The New York Post recently reported that the victim of a car crash is suing the New York Times for $4.75 million because her friend, a Times writer, allegedly caused an accident in which she was injured. In September 2015, Leah Epstein was traveling in Scotland with Sarah Maslin Nir, a writer covering their trip for the Times’ travel section. Nir was driving while Epstein was in the back seat, wearing a seat belt, when the car ”turned into the right lane…and into oncoming traffic, before colliding head-on with another motor vehicle.” Epstein’s injuries included a fractured spine, damaged lungs and perforated bowels.
The case relies on the age-old legal principle of respondeat superior, Latin for “the master must answer.” The rule makes employers vicariously liable for the negligent actions of their employees while engaged in work activities. To prevail, Ms. Epstein must prove that Ms. Nir was an employee of the Times and was engaged in a work-related activity at the time.
Supporting her contention that Ms. Nir was an employee and the trip was work-related, Ms. Epstein asserts the Times “paid for flights, hotel accommodations and rental car.” Lawyers for the newspaper have denied Ms.

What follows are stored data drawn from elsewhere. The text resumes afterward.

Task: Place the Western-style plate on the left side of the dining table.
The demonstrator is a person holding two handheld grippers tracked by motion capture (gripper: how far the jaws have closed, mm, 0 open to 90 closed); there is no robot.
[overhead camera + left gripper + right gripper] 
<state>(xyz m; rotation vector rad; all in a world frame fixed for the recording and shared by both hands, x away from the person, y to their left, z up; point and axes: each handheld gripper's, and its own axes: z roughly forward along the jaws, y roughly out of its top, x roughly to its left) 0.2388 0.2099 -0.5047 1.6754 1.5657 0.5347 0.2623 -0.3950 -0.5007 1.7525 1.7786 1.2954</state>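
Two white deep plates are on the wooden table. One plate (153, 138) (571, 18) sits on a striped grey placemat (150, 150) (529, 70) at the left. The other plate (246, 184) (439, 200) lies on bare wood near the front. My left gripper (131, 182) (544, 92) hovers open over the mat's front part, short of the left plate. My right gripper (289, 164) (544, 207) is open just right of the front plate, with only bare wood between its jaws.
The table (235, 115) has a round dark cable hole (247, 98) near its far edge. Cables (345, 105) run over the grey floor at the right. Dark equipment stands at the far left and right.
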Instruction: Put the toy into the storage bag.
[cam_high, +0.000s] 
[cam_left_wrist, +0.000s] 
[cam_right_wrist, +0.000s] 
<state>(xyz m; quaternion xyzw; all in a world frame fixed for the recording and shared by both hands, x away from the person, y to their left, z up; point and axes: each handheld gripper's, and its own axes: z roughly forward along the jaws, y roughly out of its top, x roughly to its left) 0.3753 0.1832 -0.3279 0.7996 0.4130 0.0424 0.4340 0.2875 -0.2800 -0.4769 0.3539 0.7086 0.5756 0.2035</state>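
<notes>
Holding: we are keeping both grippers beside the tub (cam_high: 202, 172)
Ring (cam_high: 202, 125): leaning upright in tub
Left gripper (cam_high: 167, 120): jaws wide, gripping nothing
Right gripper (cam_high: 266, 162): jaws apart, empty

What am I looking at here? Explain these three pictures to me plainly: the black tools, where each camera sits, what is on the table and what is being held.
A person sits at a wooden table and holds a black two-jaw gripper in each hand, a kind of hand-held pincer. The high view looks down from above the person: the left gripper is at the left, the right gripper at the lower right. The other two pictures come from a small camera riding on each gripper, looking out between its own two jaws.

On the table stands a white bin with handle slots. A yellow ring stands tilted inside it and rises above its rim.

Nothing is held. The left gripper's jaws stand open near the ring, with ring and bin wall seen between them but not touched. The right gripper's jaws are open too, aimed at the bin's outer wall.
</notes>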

Epstein’s allegations and liability for the accident.
The classic case of an employer’s vicarious liability for a driver is a delivery truck. If Ms. Nir had been driving a New York Times truck, dropping off bundles of Sunday morning inserts, and she struck a car with Ms. Epstein inside, no one could argue the Times was not liable, because Ms. Nir was engaged in driving activity that benefited the Times.
As regards the actual accident, it appears clear the women were in Scotland to benefit the Times. It is also clear that for the Times to get the full benefit of Ms. Nir’s work, driving was required. However, one question that lawyers for the Times might ask is whether the specific trip the women were taking was related to the story Ms. Nir was writing. If the women were headed to a destination they knew would not make it into the Times story, the Times could assert they were off the clock.
Of course, the Times is only liable vicariously if Ms. Nir is liable through her negligence. The Post story alludes to an alternate theory that “Nir had swerved to avoid another car in the middle of the road, turned to the right and crashed.” It is worth noting that while Ms. Nir drove into oncoming traffic, causing a head-on collision, she was not cited for the accident. It is likely the Times will vigorously defend Ms. Nir from allegations of negligent driving, if only to spare themselves from being held vicariously liable.